Activity
Every line of the records below should be restated exactly.

Information supplied
-- Opening Marker --
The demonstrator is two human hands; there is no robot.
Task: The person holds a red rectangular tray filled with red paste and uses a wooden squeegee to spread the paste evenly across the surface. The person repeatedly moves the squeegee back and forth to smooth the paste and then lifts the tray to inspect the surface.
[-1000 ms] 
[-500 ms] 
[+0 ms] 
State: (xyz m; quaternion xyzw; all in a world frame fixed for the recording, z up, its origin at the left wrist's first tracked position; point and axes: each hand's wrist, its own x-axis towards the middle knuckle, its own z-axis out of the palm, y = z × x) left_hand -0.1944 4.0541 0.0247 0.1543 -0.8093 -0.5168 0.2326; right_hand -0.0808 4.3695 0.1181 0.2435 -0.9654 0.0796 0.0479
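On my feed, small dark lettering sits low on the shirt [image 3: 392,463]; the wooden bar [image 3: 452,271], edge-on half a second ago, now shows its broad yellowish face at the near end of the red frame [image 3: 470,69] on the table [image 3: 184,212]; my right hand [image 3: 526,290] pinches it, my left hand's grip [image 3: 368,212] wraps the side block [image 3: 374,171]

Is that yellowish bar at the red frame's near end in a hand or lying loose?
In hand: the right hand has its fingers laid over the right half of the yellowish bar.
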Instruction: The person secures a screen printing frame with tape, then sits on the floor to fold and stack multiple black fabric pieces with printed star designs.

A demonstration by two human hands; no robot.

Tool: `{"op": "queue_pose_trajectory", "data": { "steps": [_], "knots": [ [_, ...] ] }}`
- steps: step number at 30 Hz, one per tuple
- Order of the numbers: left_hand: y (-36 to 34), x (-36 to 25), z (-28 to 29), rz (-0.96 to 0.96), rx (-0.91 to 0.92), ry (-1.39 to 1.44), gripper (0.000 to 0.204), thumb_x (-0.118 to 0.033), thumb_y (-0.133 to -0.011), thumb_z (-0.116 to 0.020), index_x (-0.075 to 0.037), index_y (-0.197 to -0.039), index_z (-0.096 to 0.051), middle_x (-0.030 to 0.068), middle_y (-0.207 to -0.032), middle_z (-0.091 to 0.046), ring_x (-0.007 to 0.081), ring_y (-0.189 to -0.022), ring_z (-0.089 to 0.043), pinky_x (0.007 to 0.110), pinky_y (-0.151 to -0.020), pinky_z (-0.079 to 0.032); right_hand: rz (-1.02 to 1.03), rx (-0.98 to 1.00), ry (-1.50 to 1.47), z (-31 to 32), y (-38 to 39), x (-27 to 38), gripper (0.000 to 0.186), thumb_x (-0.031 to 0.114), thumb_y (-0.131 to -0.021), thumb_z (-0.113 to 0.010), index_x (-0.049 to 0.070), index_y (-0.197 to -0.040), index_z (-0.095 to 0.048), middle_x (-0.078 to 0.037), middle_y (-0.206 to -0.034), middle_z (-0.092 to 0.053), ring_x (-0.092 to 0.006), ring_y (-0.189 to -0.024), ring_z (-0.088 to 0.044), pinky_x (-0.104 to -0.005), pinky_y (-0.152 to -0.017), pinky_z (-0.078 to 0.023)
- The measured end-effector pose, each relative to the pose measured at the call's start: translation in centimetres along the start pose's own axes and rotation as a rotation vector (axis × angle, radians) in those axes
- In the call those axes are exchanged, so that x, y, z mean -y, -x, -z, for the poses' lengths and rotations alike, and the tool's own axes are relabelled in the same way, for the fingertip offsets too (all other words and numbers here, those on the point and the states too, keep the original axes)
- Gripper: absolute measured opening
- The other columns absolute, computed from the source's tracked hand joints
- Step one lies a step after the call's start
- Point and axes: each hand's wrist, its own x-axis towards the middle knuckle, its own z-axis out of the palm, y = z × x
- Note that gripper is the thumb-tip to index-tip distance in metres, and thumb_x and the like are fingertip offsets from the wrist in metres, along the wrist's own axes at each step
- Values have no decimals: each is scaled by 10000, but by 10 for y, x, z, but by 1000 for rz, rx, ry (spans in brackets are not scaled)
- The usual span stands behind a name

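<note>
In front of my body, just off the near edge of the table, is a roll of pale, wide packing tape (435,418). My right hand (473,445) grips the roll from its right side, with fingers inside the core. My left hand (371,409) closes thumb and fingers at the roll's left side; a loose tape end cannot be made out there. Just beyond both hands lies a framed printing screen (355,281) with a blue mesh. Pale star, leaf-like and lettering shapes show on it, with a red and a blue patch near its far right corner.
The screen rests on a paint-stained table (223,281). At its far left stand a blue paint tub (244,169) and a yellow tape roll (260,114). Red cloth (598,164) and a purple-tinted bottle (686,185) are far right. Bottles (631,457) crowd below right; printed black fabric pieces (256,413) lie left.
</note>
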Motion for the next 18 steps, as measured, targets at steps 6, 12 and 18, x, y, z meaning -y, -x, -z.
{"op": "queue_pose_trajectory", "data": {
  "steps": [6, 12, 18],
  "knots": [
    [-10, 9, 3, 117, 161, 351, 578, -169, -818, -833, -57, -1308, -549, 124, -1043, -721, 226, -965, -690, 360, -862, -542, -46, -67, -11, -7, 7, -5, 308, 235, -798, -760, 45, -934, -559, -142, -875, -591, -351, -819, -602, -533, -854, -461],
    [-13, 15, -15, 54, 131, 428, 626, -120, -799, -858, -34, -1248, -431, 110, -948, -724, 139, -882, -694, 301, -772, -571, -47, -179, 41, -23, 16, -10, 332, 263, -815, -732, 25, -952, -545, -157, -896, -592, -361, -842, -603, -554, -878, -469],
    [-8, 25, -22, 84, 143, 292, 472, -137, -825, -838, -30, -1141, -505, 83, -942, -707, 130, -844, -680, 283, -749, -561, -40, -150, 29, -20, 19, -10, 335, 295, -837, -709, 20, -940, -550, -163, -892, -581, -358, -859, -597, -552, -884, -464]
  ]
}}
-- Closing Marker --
Answer
The demonstrator is two human hands; there is no robot.
Task: The person holds a red rectangular tray filled with red paste and uses a wooden squeegee to spread the paste evenly across the surface. The person repeatedly moves the squeegee back and forth to smooth the paste and then lifts the tray to inspect the surface.
[-1000 ms] 
[-500 ms] 
[+0 ms] 
State: (xyz m; quaternion xyzw; all in a world frame fixed for the recording, z up, its origin at the left wrist's first tracked position; point and axes: each hand's wrist, its own x-axis towards the middle knuckle, its own z-axis out of the palm, y = z × x) left_hand -0.1944 4.0541 0.0247 0.1543 -0.8093 -0.5168 0.2326; right_hand -0.0808 4.3695 0.1181 0.2435 -0.9654 0.0796 0.0479
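On my feed, small dark lettering sits low on the shirt [image 3: 392,463]; the wooden bar [image 3: 452,271], edge-on half a second ago, now shows its broad yellowish face at the near end of the red frame [image 3: 470,69] on the table [image 3: 184,212]; my right hand [image 3: 526,290] pinches it, my left hand's grip [image 3: 368,212] wraps the side block [image 3: 374,171]

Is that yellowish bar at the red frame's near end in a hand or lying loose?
In hand: the right hand has its fingers laid over the right half of the yellowish bar.
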Instruction: The person secures a screen printing frame with tape, then sits on the floor to fold and stack multiple black fabric pieces with printed star designs.

A demonstration by two human hands; no robot.

Tool: `{"op": "queue_pose_trajectory", "data": { "steps": [_], "knots": [ [_, ...] ] }}`
- steps: step number at 30 Hz, one per tuple
- Order of the numbers: left_hand: y (-36 to 34), x (-36 to 25), z (-28 to 29), rz (-0.96 to 0.96), rx (-0.91 to 0.92), ry (-1.39 to 1.44), gripper (0.000 to 0.204), thumb_x (-0.118 to 0.033), thumb_y (-0.133 to -0.011), thumb_z (-0.116 to 0.020), index_x (-0.075 to 0.037), index_y (-0.197 to -0.039), index_z (-0.096 to 0.051), middle_x (-0.030 to 0.068), middle_y (-0.207 to -0.032), middle_z (-0.091 to 0.046), ring_x (-0.007 to 0.081), ring_y (-0.189 to -0.022), ring_z (-0.089 to 0.043), pinky_x (0.007 to 0.110), pinky_y (-0.151 to -0.020), pinky_z (-0.079 to 0.032); right_hand: rz (-1.02 to 1.03), rx (-0.98 to 1.00), ry (-1.50 to 1.47), z (-31 to 32), y (-38 to 39), x (-27 to 38), gripper (0.000 to 0.186), thumb_x (-0.031 to 0.114), thumb_y (-0.131 to -0.021), thumb_z (-0.113 to 0.010), index_x (-0.049 to 0.070), index_y (-0.197 to -0.040), index_z (-0.095 to 0.048), middle_x (-0.078 to 0.037), middle_y (-0.206 to -0.034), middle_z (-0.092 to 0.053), ring_x (-0.092 to 0.006), ring_y (-0.189 to -0.024), ring_z (-0.088 to 0.044), pinky_x (-0.104 to -0.005), pinky_y (-0.152 to -0.017), pinky_z (-0.078 to 0.023)
- The measured end-effector pose, each relative to the pose measured at the call's start: translation in centimetres along the start pose's own axes and rotation as a rotation vector (axis × angle, radians) in those axes
- In the call those axes are exchanged, so that x, y, z mean -y, -x, -z, for the poses' lengths and rotations alike, and the tool's own axes are relabelled in the same way, for the fingertip offsets too (all other words and numbers here, those on the point and the states too, keep the original axes)
- Gripper: absolute measured opening
- The other columns absolute, computed from the source's tracked hand joints
- Step one lies a step after the call's start
- Point and axes: each hand's wrist, its own x-axis towards the middle knuckle, its own z-axis out of the palm, y = z × x
- Note that gripper is the thumb-tip to index-tip distance in metres, and thumb_x and the like are fingertip offsets from the wrist in metres, along the wrist's own axes at each step
- Values have no decimals: each is scaled by 10000, but by 10 for y, x, z, but by 1000 for rz, rx, ry (spans in brackets are not scaled)
- The usual span stands behind a name

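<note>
In front of my body, just off the near edge of the table, is a roll of pale, wide packing tape (435,418). My right hand (473,445) grips the roll from its right side, with fingers inside the core. My left hand (371,409) closes thumb and fingers at the roll's left side; a loose tape end cannot be made out there. Just beyond both hands lies a framed printing screen (355,281) with a blue mesh. Pale star, leaf-like and lettering shapes show on it, with a red and a blue patch near its far right corner.
The screen rests on a paint-stained table (223,281). At its far left stand a blue paint tub (244,169) and a yellow tape roll (260,114). Red cloth (598,164) and a purple-tinted bottle (686,185) are far right. Bottles (631,457) crowd below right; printed black fabric pieces (256,413) lie left.
</note>
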Motion for the next 18 steps, as measured, targets at steps 6, 12 and 18, x, y, z meaning -y, -x, -z.
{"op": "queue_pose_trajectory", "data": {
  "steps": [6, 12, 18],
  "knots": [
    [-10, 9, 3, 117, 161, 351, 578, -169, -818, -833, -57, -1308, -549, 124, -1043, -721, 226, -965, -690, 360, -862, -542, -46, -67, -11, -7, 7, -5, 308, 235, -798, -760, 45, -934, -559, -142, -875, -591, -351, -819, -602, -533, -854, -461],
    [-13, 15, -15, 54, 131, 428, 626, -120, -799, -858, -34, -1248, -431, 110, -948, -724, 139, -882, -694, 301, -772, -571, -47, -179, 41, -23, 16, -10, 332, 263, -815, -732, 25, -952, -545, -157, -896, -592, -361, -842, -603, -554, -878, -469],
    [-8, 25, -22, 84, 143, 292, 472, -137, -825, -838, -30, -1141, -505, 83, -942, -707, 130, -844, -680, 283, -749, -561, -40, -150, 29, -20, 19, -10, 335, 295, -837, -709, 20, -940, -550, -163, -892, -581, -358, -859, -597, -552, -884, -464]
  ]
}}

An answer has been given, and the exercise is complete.